Oct 5 2013
Actor Jude Law and musician Damon Albarn condemned charges of piracy against 30 Greenpeace activists following an Arctic oil rig protest as "ludicrous" as they joined worried relatives in a vigil outside the Russian Embassy.
Both men, along with Paul Simonon of the band The Clash, said the arrests were an international disgrace and a personal blow as they are friends with detainee Frank Hewetson.
Law said he was "exercising my right to peacefully protest" as he joined around 800 people at the central London vigil.
It is part of several being held across Britain and in 47 countries in support of the 30 people, including six Britons, who are now in Russian custody. The aim is to keep the pressure on the Russian authorities.
The Russian coast guard seized the ship Arctic Sunrise and everyone on board following the September 18 protest at the offshore platform owned by Russia's state-controlled energy giant Gazprom in the Pechora Sea.
The activists are now in custody in the northern city of Murmansk.
Law, whose children went to school with Mr Hewetson's, said: "I am just adding my face and body to the mass of support.
"The fact that there is a threat of conviction did not put them off.
"What is ludicrous is that they have been charged with piracy which has a threat of 15 years in prison.
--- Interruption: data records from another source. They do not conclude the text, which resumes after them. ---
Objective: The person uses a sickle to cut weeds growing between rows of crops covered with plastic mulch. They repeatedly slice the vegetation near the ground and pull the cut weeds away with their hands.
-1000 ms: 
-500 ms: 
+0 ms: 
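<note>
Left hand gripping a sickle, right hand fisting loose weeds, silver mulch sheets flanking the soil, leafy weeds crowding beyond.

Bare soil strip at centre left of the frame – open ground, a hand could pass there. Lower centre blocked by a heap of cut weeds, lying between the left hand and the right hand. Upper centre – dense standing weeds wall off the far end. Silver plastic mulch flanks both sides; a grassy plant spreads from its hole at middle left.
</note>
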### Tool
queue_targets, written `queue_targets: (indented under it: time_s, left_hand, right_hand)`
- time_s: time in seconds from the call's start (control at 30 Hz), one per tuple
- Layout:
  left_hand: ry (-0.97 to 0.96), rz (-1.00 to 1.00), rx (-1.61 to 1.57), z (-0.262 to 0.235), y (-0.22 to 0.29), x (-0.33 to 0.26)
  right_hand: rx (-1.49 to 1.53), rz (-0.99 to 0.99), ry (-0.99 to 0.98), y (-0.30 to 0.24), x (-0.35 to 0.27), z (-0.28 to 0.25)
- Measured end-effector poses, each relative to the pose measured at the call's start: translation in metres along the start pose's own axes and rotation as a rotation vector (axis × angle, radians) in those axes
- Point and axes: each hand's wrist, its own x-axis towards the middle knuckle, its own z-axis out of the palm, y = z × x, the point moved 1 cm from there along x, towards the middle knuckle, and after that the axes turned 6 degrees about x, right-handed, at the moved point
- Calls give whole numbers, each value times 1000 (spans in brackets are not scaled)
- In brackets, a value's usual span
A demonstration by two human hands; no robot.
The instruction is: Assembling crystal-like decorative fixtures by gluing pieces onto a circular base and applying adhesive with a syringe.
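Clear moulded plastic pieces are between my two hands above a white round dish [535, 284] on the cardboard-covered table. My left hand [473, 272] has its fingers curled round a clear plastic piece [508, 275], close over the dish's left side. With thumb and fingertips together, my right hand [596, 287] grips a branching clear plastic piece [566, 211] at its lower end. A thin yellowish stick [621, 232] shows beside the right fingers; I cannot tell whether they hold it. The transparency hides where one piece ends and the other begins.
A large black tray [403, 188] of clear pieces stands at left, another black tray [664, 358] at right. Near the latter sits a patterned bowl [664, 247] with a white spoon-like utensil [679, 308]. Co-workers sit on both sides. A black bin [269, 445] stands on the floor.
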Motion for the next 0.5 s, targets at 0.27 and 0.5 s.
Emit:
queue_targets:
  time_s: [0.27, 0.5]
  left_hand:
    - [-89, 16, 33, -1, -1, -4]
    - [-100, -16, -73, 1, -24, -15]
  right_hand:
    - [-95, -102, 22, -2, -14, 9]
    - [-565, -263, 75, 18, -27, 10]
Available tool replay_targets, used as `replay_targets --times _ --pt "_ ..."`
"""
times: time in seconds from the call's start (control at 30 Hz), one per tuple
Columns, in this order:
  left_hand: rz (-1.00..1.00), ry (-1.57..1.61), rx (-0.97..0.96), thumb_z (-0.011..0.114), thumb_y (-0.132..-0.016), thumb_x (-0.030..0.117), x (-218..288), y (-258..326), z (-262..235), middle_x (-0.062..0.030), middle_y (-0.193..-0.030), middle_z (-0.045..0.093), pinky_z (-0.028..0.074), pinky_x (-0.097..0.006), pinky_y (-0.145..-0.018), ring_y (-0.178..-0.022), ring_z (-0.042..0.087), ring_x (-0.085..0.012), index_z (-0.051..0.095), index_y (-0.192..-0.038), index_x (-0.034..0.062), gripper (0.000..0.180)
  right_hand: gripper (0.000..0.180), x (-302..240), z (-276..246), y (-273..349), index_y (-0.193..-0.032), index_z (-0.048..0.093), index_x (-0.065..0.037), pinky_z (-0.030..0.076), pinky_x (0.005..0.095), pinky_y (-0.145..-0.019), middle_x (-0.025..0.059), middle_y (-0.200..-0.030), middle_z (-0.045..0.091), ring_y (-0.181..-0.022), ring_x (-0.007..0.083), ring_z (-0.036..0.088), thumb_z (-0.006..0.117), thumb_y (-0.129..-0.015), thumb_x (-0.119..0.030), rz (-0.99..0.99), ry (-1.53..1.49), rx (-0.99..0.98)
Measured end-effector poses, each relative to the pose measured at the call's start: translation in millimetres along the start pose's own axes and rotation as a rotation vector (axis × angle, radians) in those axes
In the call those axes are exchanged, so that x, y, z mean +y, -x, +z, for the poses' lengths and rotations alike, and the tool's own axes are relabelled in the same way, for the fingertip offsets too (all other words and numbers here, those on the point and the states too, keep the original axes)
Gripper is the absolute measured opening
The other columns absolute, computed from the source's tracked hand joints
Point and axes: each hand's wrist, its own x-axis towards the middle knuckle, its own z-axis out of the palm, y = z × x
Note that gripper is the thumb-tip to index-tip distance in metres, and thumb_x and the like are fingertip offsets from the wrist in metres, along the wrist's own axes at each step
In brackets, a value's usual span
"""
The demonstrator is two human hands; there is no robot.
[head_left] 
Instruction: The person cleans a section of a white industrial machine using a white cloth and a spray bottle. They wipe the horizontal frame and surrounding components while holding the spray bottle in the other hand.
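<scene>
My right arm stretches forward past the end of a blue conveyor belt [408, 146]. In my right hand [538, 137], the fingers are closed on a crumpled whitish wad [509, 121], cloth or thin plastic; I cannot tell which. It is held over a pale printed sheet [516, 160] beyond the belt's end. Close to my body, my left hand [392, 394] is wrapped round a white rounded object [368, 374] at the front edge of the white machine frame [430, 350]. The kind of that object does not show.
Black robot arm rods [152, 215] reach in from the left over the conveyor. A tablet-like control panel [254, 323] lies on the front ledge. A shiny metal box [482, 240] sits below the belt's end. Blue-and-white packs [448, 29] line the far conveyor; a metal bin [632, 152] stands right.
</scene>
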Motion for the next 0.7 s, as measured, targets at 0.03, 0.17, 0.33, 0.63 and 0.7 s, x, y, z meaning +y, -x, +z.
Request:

"Of course I am worried about Frank because I care about his family and I care about him but I know that he is incredibly durable.
"I think that it is very interesting that the people over there probably knew there would be an arrest involved and the threat of a conviction is probably part and parcel of the act of drawing attention to the drilling in the Arctic which we all know is an international problem which needs confronting."
Protesters stood quietly behind banners declaring "Free the Climate Defenders", "Journalist and Not Pirate" and "Free The Arctic 30".
British freelance videographer Kieron Bryan and UK activists Mr Hewetson, Philip Ball, Alexandra Harris, Anthony Perrett and Iain Rogers have been charged over the protest.
To charge them with piracy is "ridiculous", Albarn said.
"It does seem to be a slightly different idea in Russia's collective head about what activism actually represents.
"Nine times out of 10 people who protest peacefully, whether it is through music or through trying to scale oil rigs, are doing it because they believe they are saying something that will ultimately benefit society as a whole.
"You have to remember that when the Russian government talks with this kind of rhetoric, it is actually being anti-humanitarian. And that is a shame because we put people in power to look after us presumably, but unfortunately rarely do they."
He went on: "I want to express my support for Frank, his family and all the other families because at the end of the day this is a very human thing.
"There are people who are terribly worried about their loved ones.
"Everyone is concerned because it is Russia and they have a very bad record of bowing to international pressure.
"They need to understand that these people are not a threat. This is something that is very human. It is not a political issue."
Simonon said: "This is a protest to show support. There is no reason why it could have been called piracy. "I am here to show my support to Greenpeace and the families."
Actors Imelda Staunton and Jim Carter later joined the protest.
The families of Mr Bryan and Ms Harris travelled from their homes in Devon for the vigil.
Mr Bryan's mother, Ann, said: "I am sick with worry; at least a protest like this makes me feel like we are not alone.
"None of the 30 should be facing that charge. Kieron was just doing his job."
Mr Bryan's father, Andy, said: "We do not want this attention to go away. We are coping with this day by day."
Ms Harris's sister, Georgina, said she had received an email from her sibling saying she was safe and warm and urging her not to worry.
Ms Harris said her sister seemed "emotional" and added: "It is hard not to worry considering everything that is going on.
"I am trying to stay positive but this is disgusting."
Greenpeace denies any wrongdoing and described the charge as "absurd and outrageous".
Campaigners wrote messages of "peace and solidarity" on paper doves, which are to be sent to those detained in Murmansk.